#### [Problem to solve]
Before printing, remove every picture; then print the lines below exactly, from the first line through the line containing "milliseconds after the".

#### [Data entries]
######

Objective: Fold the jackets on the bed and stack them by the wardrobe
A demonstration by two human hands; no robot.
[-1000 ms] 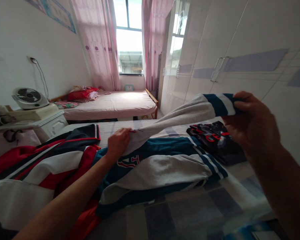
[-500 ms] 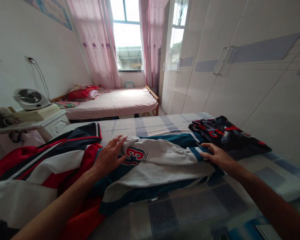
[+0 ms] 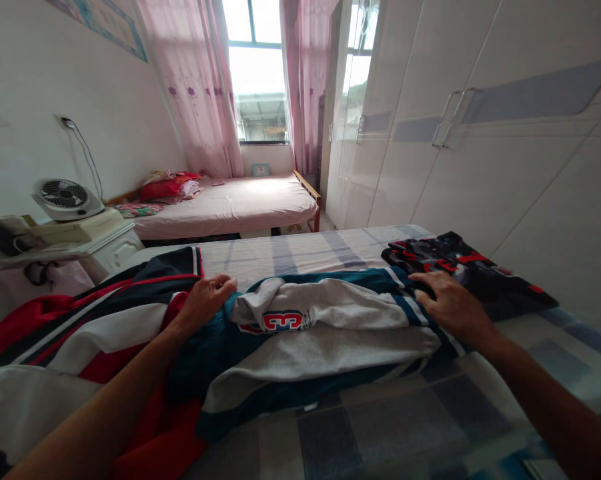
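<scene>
A grey and teal sweatshirt (image 3: 340,333) with a red and blue number lies folded lengthwise across the bed in front of me. My left hand (image 3: 210,297) is closed at its teal left end, fingertips curled against the cloth. At the opposite end, my right hand (image 3: 450,303) has thumb and fingers closed around the striped edge. A dark garment with red lettering (image 3: 460,267) lies folded just beyond my right hand. Under my left forearm spreads a red, white and navy jacket (image 3: 125,327), partly hidden by the arm.
The clothes lie on a bed with a checked sheet (image 3: 380,420). A second bed (image 3: 240,207) stands below the curtained window. White wardrobes (image 3: 460,180) line the right side. On the left, a small fan (image 3: 67,197) sits on a white cabinet (image 3: 115,250).
My left hand has drawn back to the left and its fingers have curled in. My right hand has shifted slightly right at the striped end. The sweatshirt's printed front looks pulled straighter.
</scene>
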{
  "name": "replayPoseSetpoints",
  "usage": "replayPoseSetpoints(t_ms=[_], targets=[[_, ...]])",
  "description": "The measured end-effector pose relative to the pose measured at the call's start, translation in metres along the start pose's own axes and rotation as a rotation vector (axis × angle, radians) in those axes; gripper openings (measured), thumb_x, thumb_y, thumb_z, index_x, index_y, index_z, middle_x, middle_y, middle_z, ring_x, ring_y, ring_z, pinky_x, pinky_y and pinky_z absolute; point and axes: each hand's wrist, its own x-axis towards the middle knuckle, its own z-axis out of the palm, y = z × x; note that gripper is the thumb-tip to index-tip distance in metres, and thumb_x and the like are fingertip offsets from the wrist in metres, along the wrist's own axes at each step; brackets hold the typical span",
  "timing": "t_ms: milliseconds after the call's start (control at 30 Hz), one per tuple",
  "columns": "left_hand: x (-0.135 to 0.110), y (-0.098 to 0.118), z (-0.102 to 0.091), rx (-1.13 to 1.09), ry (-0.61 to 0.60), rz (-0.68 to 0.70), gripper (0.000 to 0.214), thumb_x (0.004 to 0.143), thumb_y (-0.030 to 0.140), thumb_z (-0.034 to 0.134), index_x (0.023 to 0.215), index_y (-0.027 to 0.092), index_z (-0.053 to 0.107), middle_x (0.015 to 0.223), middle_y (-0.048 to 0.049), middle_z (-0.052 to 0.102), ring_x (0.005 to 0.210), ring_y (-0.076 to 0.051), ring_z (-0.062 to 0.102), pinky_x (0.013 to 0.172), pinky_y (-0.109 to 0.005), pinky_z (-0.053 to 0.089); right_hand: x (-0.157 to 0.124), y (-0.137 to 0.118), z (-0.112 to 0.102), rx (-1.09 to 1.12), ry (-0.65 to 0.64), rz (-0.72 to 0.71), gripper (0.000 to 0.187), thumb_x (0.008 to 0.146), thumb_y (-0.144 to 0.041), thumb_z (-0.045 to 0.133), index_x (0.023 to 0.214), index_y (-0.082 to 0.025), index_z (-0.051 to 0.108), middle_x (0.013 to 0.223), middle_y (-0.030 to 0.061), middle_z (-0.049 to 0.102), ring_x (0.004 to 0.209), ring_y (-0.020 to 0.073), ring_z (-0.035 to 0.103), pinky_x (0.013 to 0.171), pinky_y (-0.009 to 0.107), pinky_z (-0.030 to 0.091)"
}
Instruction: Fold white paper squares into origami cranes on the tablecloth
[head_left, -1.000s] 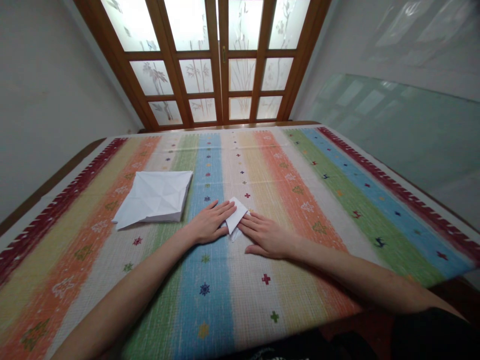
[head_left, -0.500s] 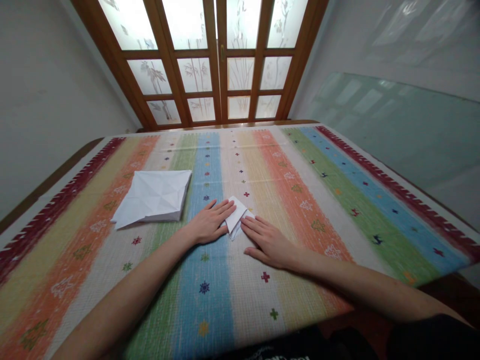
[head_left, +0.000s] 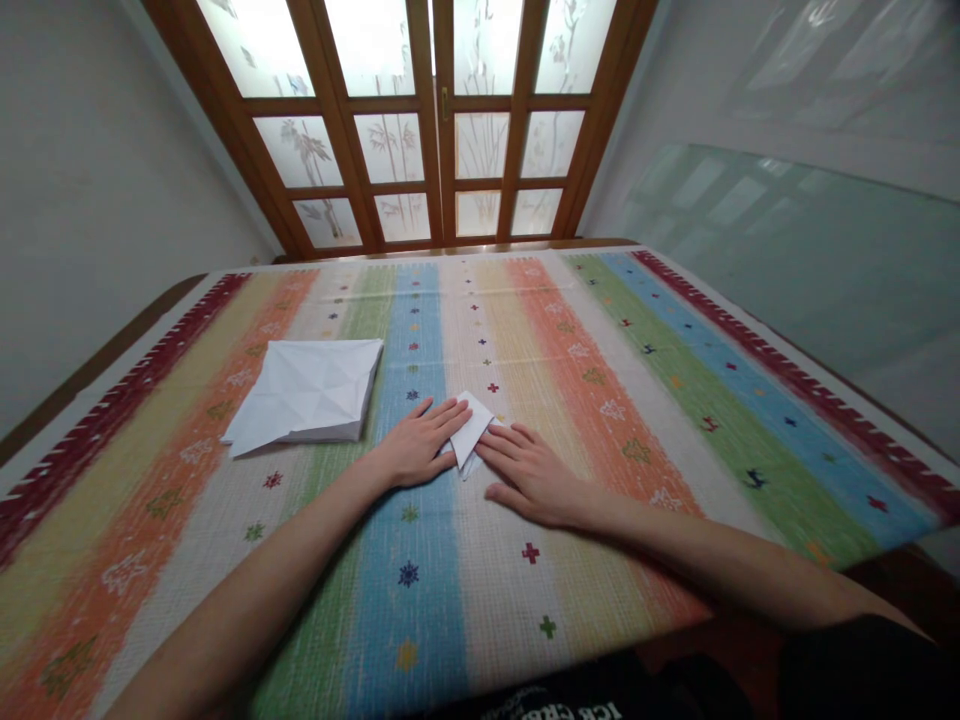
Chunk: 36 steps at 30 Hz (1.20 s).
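A small piece of folded white paper point(head_left: 474, 424) lies on the table in front of me, its layers forming a pointed, kite-like shape. My left hand point(head_left: 420, 445) rests flat on its left side, fingers stretched out over the edge. On the other side my right hand point(head_left: 531, 472) lies flat, fingertips pressing the paper's right flap, thumb apart. The fingers of both hands hide the paper's left and right corners. Farther left sits a stack of larger white paper sheets point(head_left: 311, 390), the top one creased, with no hand touching it.
A striped, patterned tablecloth point(head_left: 487, 560) covers the table. Beyond the far edge stand wooden doors point(head_left: 442, 150) with frosted panes. A glass panel point(head_left: 787, 270) leans along the right wall.
My right hand has slid slightly left and up, its fingers now covering more of the paper's right flap. My left hand has stayed in place.
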Motion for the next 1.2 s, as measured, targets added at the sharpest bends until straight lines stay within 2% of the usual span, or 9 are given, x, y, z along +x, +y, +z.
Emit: replayPoseSetpoints(t_ms=[100, 200, 400, 667, 767, 833, 967, 1067, 1200], targets=[[0.001, 0.0, 0.0, -0.023, 0.007, -0.016, 0.057, 0.096, 0.038, 0.031, 0.15, 0.019, 0.027, 0.157, -0.0089, 0.029, 0.147, -0.019, 0.023, 0.119, -0.043, 0.014, 0.008, 0.009, -0.002, -0.024, 0.095, -0.073, 0.038, 0.098, -0.033, 0.043, 0.131, -0.018, 0.056, 0.129, 0.0113, 0.062, 0.12, 0.0245, 0.053, 0.097, 0.042, 0.04], [0.002, 0.002, 0.001, -0.042, 0.023, -0.049, 0.054, 0.097, 0.035, 0.028, 0.149, 0.021, 0.03, 0.156, -0.0076, 0.032, 0.146, -0.019, 0.026, 0.119, -0.044, 0.016, 0.018, 0.019, -0.004, -0.101, 0.157, -0.208, 0.029, 0.099, -0.025, 0.042, 0.116, -0.019, 0.064, 0.11, 0.0091, 0.07, 0.103, 0.0218, 0.06, 0.085, 0.036, 0.043], [0.003, 0.002, 0.003, -0.071, 0.07, -0.047, 0.054, 0.094, 0.032, 0.033, 0.148, 0.022, 0.032, 0.155, -0.0074, 0.035, 0.144, -0.019, 0.03, 0.118, -0.045, 0.018, 0.04, 0.029, -0.007, -0.307, 0.114, -0.487, 0.022, 0.099, -0.023, 0.043, 0.103, -0.021, 0.064, 0.088, 0.0047, 0.068, 0.08, 0.0169, 0.057, 0.07, 0.031, 0.038], [0.001, 0.002, 0.002, -0.085, 0.055, -0.037, 0.062, 0.088, 0.033, 0.043, 0.148, 0.019, 0.032, 0.155, -0.0097, 0.033, 0.144, -0.022, 0.03, 0.119, -0.046, 0.017, 0.059, 0.03, -0.004, -0.383, 0.042, -0.606, 0.024, 0.099, -0.019, 0.042, 0.086, -0.019, 0.063, 0.079, 0.0032, 0.062, 0.075, 0.0152, 0.054, 0.067, 0.029, 0.036], [0.002, 0.002, 0.001, -0.094, 0.059, -0.03, 0.065, 0.087, 0.035, 0.045, 0.148, 0.019, 0.029, 0.157, -0.0099, 0.031, 0.145, -0.023, 0.027, 0.118, -0.047, 0.018, 0.056, 0.035, -0.009, -0.345, 0.083, -0.583, 0.025, 0.099, -0.02, 0.04, 0.095, -0.02, 0.064, 0.084, 0.0038, 0.063, 0.078, 0.0162, 0.054, 0.07, 0.03, 0.038], [0.0, 0.002, 0.001, -0.105, 0.116, -0.02, 0.067, 0.086, 0.036, 0.046, 0.148, 0.019, 0.027, 0.157, -0.0098, 0.03, 0.146, -0.025, 0.025, 0.118, -0.047, 0.019, 0.054, 0.038, -0.014, -0.316, 0.113, -0.545, 0.023, 0.098, -0.021, 0.042, 0.103, -0.023, 0.064, 0.099, 0.0059, 0.066, 0.089, 0.0185, 0.055, 0.078, 0.033, 0.041], [-0.012, 0.008, 0.003, -0.089, 0.457, -0.173, 0.054, 0.085, 0.028, 0.043, 0.138, 0.016, 0.04, 0.144, -0.0137, 0.046, 0.134, -0.027, 0.04, 0.11, -0.048, 0.032, 0.053, 0.038, -0.018, -0.206, 0.131, -0.443, 0.015, 0.09, -0.028, 0.055, 0.098, -0.023, 0.067, 0.139, 0.0091, 0.051, 0.122, 0.0274, 0.045, 0.098, 0.045, 0.037], [-0.024, 0.019, 0.007, -0.004, 0.62, -0.272, 0.026, 0.089, 0.028, 0.042, 0.104, 0.019, 0.061, 0.105, -0.0121, 0.064, 0.105, -0.027, 0.055, 0.093, -0.047, 0.041, 0.055, 0.036, -0.012, -0.126, 0.074, -0.375, 0.017, 0.089, -0.026, 0.055, 0.098, -0.019, 0.068, 0.137, 0.0126, 0.053, 0.118, 0.0267, 0.05, 0.097, 0.044, 0.039], [-0.029, 0.038, 0.009, 0.086, 0.65, -0.128, 0.023, 0.089, 0.04, 0.056, 0.08, 0.02, 0.063, 0.079, -0.0059, 0.063, 0.082, -0.022, 0.055, 0.074, -0.038, 0.041, 0.058, 0.03, -0.004, -0.163, 0.099, -0.22, 0.024, 0.094, -0.025, 0.048, 0.106, -0.015, 0.066, 0.118, 0.0135, 0.065, 0.1, 0.0244, 0.058, 0.087, 0.04, 0.044]])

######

#### [Solution for this task]
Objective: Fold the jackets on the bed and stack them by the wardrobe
A demonstration by two human hands; no robot.
[-1000 ms] 
[-500 ms] 
[+0 ms] 
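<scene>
A grey and teal sweatshirt (image 3: 340,333) with a red and blue number lies folded lengthwise across the bed in front of me. My left hand (image 3: 210,297) is closed at its teal left end, fingertips curled against the cloth. At the opposite end, my right hand (image 3: 450,303) has thumb and fingers closed around the striped edge. A dark garment with red lettering (image 3: 460,267) lies folded just beyond my right hand. Under my left forearm spreads a red, white and navy jacket (image 3: 125,327), partly hidden by the arm.
The clothes lie on a bed with a checked sheet (image 3: 380,420). A second bed (image 3: 240,207) stands below the curtained window. White wardrobes (image 3: 460,180) line the right side. On the left, a small fan (image 3: 67,197) sits on a white cabinet (image 3: 115,250).
My left hand has drawn back to the left and its fingers have curled in. My right hand has shifted slightly right at the striped end. The sweatshirt's printed front looks pulled straighter.
</scene>
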{
  "name": "replayPoseSetpoints",
  "usage": "replayPoseSetpoints(t_ms=[_], targets=[[_, ...]])",
  "description": "The measured end-effector pose relative to the pose measured at the call's start, translation in metres along the start pose's own axes and rotation as a rotation vector (axis × angle, radians) in those axes; gripper openings (measured), thumb_x, thumb_y, thumb_z, index_x, index_y, index_z, middle_x, middle_y, middle_z, ring_x, ring_y, ring_z, pinky_x, pinky_y and pinky_z absolute; point and axes: each hand's wrist, its own x-axis towards the middle knuckle, its own z-axis out of the palm, y = z × x; note that gripper is the thumb-tip to index-tip distance in metres, and thumb_x and the like are fingertip offsets from the wrist in metres, along the wrist's own axes at each step; brackets hold the typical span",
  "timing": "t_ms: milliseconds after the call's start (control at 30 Hz), one per tuple",

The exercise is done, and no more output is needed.